You mean setting Editor to only use one core? Editor is maxing out one core from the get go. With two cores enabled there is no performance increase.
 
If you weren't CPU bound on draw calls/setup (which I agree has yet to be proven), what is the point of the test? What are you even measuring that has any relevance to Mantle?

Also this obviously isn't a great way to measure API overhead, since there's a lot more going on in an engine that relates to objects/instancing than just draw calls/3D API interaction. Typically you want to set up a microbenchmark that changes a specific set of state between each draw call (and the cost of the draw call will vary depending on which state that is!) and ensure that everything is offscreen/culled on the GPU.
 
If you weren't CPU bound on draw calls/setup (which I agree has yet to be proven), what is the point of the test? What are you even measuring that has any relevance to Mantle?

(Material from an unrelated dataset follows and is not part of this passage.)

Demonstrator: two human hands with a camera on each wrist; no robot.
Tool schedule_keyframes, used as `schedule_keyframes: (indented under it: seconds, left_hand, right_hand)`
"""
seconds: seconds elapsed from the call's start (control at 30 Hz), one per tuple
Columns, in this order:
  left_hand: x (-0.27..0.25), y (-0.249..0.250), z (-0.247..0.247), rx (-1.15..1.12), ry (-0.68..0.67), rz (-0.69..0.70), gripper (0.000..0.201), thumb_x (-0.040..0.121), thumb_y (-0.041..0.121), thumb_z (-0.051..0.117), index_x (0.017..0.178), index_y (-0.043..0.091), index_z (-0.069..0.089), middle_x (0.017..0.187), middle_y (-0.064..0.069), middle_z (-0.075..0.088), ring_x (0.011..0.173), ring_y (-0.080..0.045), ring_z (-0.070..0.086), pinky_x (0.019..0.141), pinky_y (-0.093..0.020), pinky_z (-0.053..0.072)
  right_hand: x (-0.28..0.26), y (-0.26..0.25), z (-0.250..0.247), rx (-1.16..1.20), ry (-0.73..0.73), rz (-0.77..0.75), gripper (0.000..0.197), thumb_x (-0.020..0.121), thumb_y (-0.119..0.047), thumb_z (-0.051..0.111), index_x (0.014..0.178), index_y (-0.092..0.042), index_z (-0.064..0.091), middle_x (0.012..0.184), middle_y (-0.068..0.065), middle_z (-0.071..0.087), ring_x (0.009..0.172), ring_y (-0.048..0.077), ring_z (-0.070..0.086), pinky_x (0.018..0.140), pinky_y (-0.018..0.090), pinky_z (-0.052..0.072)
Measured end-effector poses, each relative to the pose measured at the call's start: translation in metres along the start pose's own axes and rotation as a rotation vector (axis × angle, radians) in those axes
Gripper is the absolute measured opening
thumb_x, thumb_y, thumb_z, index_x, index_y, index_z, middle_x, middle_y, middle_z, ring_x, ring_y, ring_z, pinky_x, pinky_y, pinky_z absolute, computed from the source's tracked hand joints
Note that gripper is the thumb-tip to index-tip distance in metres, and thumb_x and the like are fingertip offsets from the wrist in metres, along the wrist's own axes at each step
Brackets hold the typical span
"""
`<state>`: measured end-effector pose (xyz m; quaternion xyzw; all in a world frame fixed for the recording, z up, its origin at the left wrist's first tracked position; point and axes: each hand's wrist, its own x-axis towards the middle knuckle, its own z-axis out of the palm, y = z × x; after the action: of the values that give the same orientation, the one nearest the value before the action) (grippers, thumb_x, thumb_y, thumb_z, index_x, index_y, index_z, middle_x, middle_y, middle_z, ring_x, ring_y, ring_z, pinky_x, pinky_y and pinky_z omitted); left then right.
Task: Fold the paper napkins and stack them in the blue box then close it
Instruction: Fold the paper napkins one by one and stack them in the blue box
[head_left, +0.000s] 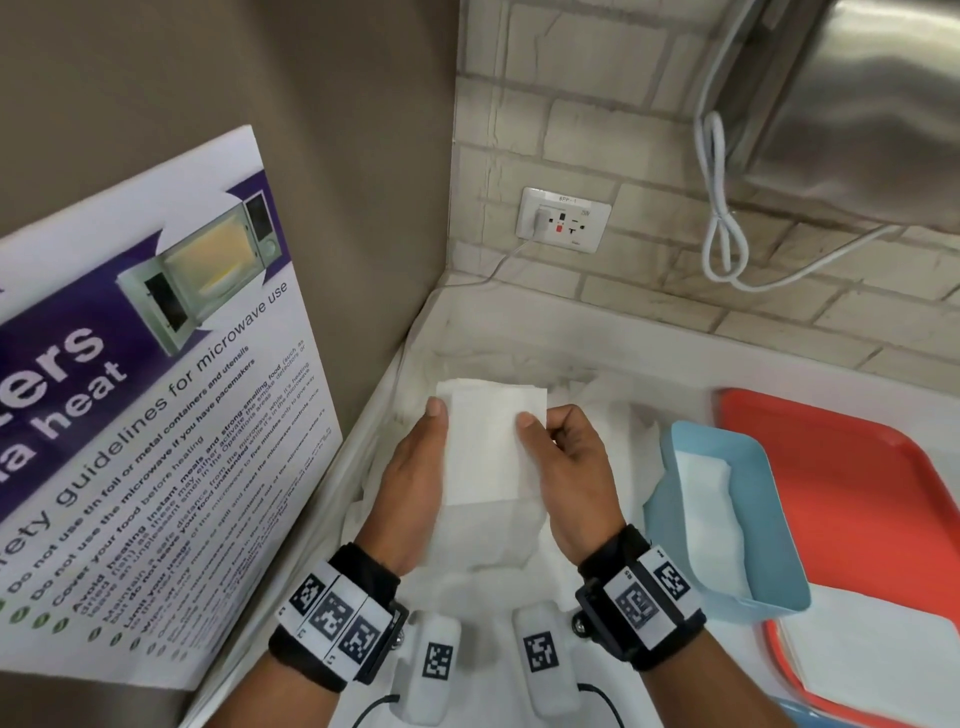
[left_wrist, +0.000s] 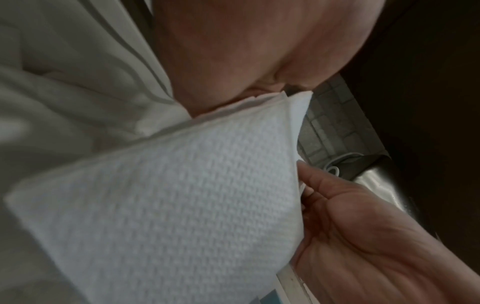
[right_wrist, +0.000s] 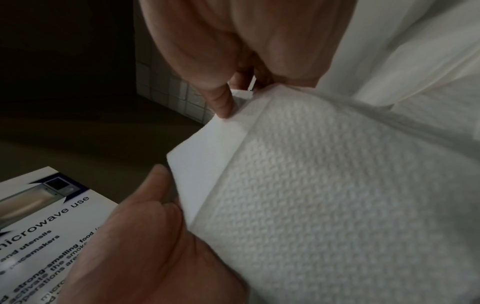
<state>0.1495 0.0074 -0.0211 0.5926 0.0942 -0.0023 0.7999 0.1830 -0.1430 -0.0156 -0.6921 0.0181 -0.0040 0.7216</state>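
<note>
- Head view: both hands hold one folded napkin (head_left: 491, 447) up over a loose heap of napkins (head_left: 493, 545) on the counter (head_left: 649, 358), probably to square its edges before it goes into the box.
- The left hand (head_left: 410, 478) has its thumb on the near face of the napkin at the left edge, with the fingers hidden behind the sheet. The grip is a narrow pinch on paper.
- The right hand (head_left: 566, 467) mirrors it at the right edge: thumb on the front, fingers curled behind, also pinching the napkin.
- Both pinches sit high on the napkin, so the lower part hangs free. This likely keeps the layers aligned.
- Left wrist view: the layered edges of the napkin (left_wrist: 182, 195) meet at the left thumb (left_wrist: 233, 72), so the fold looks doubled already.
- Right wrist view: a smooth inner layer shows past the embossed layer of the napkin (right_wrist: 324, 195), so the edges are not quite flush.
- The blue box (head_left: 769, 566) stands open to the right, beside the right wrist, partly on a red tray (head_left: 857, 467). A folded napkin already lies inside it.
- The lid cannot be identified with certainty.
- A poster (head_left: 156, 389) leans against the left wall.
</note>
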Motion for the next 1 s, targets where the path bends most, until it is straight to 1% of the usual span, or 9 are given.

Also this obviously isn't a great way to measure API overhead, since there's a lot more going on in an engine that relates to objects/instancing than just draw calls/3D API interaction. Typically you want to set up a microbenchmark that changes a specific set of state between each draw call (and the cost of the draw call will vary depending on which state that is!) and ensure that everything is offscreen/culled on the GPU.

That was only test how CryEngine 3 reacts to increasing draw calls, when nothing more is affected, except by creating some sprites.